On his way to the battlefield as a “Battle Painter”
Drawing: Max Slevogt, Self-portrait
Max Slevogt, Self-portrait, reproduction, 1915
German National Library, signature: SB 591 - 116

Max Slevogt (1868-1932)

On his way to the battlefield as a “Battle Painter”

And so all that remained as a final, decisive memory from the much-desired participation in the war and from the excited ideas, apart from the human shock and elevation of great moments: the impression of the forward march of fearless, dutiful brothers, the technically strange weapons, the unbelievable effort put in by the pioneers and the alternating improvisations of some coincidences: a world that seemed defiled by blind destruction, like the lush, pure clearing in the forest in which the remains of butter-bread paper, meals, tins are left.
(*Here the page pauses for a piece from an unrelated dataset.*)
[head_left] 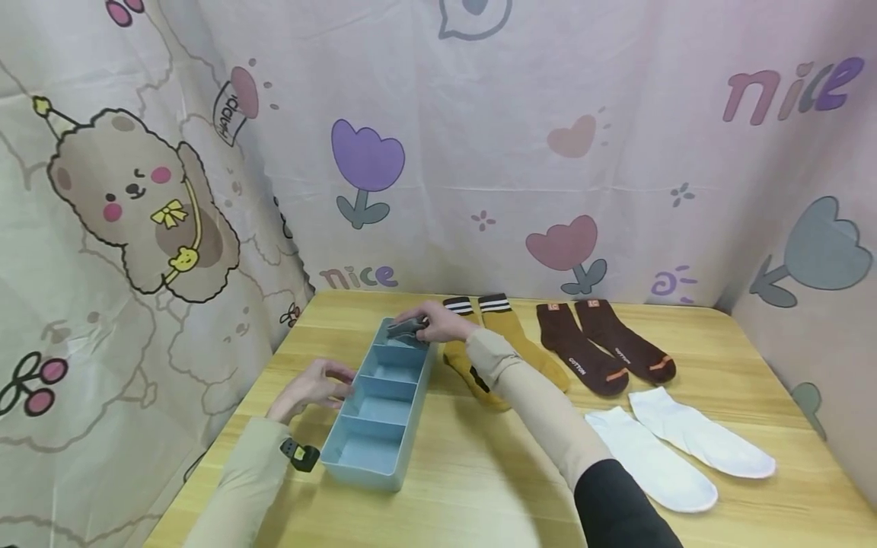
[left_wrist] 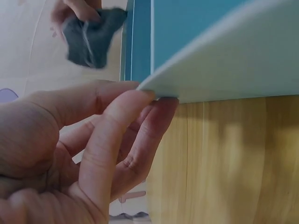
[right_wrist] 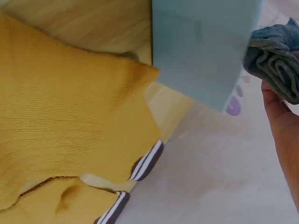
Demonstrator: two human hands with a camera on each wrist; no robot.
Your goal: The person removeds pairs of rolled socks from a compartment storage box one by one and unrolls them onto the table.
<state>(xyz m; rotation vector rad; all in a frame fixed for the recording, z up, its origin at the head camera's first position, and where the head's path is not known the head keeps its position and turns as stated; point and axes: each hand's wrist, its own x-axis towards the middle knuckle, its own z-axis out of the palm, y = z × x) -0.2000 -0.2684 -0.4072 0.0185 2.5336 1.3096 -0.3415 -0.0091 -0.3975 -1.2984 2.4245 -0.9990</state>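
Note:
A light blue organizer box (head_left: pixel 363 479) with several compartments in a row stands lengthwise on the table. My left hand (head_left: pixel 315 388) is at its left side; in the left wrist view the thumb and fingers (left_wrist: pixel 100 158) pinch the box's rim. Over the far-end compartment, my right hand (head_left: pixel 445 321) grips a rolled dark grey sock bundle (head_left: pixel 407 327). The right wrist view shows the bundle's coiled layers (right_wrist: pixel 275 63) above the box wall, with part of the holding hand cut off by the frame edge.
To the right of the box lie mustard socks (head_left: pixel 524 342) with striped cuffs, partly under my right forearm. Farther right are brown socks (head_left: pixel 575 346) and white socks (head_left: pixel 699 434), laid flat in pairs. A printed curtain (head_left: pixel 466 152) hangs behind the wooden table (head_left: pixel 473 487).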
Max Slevogt, A War Diary, 1917

Along with Max Liebermann and Lovis Corinth, Max Slevogt was one of the most important representatives of German impressionism. Slevogt was a member of the artists’ group Berliner Secession. 

In October 1914 signed up voluntarily as a war painter to the 6th Bavarian Army at the Western Front. His initial enthusiasm for the war paled, and the physical and psychological exertions took their toll, so that he only withstood a few weeks at the front. Slevogt returned home at the beginning of November. 

His War Diary, containing the drawings and watercolours from his brief period at the front in 1914, was published by Bruno Cassirer in Berlin only in 1917. In 1916 Slevogt contributed some lithographs to the anti-war pamphlet published by Paul Cassirer, Der Bildermann. In the portfolio work History he continued to address the horrors of the war.